** Exercise directions **
Could you count the lines in the entries beneath that hold the word "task"? Respond with the number alone.

** Provided material **

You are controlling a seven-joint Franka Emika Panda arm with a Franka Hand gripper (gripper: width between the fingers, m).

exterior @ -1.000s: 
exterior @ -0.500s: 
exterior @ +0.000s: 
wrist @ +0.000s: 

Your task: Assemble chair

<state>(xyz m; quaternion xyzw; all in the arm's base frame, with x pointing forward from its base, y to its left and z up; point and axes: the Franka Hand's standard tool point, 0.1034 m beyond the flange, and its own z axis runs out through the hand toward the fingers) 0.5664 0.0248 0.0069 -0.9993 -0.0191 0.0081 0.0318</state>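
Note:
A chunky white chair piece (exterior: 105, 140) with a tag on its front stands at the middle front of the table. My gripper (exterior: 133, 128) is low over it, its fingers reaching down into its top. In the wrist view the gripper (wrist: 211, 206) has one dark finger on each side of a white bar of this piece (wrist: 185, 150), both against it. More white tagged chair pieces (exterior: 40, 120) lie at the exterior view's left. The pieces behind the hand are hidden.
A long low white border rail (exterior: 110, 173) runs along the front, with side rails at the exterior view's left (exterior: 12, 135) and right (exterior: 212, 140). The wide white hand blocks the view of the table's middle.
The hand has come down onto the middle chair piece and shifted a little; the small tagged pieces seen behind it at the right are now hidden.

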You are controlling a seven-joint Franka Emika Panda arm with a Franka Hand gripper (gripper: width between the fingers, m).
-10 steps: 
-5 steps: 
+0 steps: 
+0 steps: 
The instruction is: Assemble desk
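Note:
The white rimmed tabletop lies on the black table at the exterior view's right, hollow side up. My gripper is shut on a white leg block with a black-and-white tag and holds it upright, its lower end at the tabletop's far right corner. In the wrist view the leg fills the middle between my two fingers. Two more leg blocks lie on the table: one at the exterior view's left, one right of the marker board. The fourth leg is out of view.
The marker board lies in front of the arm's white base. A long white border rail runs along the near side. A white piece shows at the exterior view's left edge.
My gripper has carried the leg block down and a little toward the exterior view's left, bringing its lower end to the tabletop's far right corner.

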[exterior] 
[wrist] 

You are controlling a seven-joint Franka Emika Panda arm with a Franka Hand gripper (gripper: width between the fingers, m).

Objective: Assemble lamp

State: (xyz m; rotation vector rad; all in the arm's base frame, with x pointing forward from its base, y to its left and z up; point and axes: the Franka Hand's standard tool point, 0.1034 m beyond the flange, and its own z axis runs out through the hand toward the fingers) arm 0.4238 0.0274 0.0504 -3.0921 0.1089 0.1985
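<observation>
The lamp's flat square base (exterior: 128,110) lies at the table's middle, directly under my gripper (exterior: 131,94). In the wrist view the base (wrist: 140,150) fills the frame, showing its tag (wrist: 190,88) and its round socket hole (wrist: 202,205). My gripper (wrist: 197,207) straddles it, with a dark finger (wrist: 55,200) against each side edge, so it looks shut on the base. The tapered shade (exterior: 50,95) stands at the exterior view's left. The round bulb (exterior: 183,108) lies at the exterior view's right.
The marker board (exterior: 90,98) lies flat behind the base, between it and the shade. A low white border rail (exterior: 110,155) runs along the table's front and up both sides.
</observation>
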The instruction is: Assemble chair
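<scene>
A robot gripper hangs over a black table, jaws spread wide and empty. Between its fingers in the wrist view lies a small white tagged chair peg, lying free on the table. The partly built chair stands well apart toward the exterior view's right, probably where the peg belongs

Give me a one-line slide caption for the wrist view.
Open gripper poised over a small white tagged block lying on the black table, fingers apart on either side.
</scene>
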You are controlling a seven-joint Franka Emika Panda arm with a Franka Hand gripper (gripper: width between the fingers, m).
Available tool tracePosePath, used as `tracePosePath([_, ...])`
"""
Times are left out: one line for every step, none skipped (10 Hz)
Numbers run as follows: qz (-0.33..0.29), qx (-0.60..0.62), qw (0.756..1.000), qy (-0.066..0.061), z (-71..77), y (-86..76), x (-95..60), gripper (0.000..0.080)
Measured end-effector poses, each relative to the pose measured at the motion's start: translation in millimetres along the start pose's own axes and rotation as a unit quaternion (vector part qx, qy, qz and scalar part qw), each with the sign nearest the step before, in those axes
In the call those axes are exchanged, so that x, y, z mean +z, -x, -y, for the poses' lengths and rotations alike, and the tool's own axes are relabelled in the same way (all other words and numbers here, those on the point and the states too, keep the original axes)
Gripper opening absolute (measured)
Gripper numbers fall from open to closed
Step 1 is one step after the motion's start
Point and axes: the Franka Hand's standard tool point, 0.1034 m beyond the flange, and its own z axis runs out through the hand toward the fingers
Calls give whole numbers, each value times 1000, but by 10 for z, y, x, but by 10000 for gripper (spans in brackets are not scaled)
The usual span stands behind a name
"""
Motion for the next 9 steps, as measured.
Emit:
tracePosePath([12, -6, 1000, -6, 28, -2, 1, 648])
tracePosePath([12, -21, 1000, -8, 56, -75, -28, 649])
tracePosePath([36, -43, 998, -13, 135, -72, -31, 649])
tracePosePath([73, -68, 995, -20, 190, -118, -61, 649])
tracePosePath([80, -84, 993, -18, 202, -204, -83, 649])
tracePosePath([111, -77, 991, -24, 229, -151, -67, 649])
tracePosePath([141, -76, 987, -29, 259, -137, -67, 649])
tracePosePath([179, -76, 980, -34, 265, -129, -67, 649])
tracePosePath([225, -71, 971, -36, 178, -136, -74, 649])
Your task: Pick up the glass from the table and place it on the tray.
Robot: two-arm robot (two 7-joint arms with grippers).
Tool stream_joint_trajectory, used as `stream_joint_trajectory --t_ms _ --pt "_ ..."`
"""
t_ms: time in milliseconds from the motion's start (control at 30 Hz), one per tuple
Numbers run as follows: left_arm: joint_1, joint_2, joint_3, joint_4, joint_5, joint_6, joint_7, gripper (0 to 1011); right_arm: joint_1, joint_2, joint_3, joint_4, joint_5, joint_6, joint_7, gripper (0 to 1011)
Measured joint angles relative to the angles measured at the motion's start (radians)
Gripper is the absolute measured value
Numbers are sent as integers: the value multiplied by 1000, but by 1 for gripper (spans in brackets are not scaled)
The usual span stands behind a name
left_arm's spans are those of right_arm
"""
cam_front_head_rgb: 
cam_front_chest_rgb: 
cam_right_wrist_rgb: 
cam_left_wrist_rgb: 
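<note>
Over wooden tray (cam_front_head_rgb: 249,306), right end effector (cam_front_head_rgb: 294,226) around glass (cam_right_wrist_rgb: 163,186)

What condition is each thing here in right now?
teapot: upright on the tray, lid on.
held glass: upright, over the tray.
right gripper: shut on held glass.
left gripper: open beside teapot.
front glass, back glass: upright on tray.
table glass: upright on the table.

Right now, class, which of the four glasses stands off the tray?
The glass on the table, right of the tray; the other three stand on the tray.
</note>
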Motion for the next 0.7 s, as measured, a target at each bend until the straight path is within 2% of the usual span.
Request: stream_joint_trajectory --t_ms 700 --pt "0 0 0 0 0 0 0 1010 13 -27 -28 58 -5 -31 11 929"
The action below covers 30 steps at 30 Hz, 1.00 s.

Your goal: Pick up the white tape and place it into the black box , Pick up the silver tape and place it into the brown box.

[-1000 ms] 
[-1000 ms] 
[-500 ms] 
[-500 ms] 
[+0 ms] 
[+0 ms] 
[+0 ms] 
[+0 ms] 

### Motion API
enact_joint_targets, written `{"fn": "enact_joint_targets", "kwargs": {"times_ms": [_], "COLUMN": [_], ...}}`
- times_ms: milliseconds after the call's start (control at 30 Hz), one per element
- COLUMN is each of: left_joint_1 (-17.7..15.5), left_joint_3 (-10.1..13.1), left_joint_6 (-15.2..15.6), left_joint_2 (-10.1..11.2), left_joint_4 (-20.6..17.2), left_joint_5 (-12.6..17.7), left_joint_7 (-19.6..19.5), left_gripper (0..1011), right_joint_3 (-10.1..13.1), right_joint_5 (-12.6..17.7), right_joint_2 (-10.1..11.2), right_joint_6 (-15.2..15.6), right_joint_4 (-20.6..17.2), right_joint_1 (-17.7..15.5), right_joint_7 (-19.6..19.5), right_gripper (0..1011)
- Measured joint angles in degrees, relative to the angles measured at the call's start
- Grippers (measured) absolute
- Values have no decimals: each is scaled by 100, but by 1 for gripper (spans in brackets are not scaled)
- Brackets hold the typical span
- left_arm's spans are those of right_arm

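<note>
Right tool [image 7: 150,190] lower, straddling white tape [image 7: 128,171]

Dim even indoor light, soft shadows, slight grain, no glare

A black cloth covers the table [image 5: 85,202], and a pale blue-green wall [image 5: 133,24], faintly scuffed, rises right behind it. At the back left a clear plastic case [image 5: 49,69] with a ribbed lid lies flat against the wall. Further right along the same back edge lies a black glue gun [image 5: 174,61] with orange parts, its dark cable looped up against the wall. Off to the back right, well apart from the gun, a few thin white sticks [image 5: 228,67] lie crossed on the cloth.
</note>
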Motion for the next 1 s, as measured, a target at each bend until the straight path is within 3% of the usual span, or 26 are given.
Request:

** Answer to the exercise **
2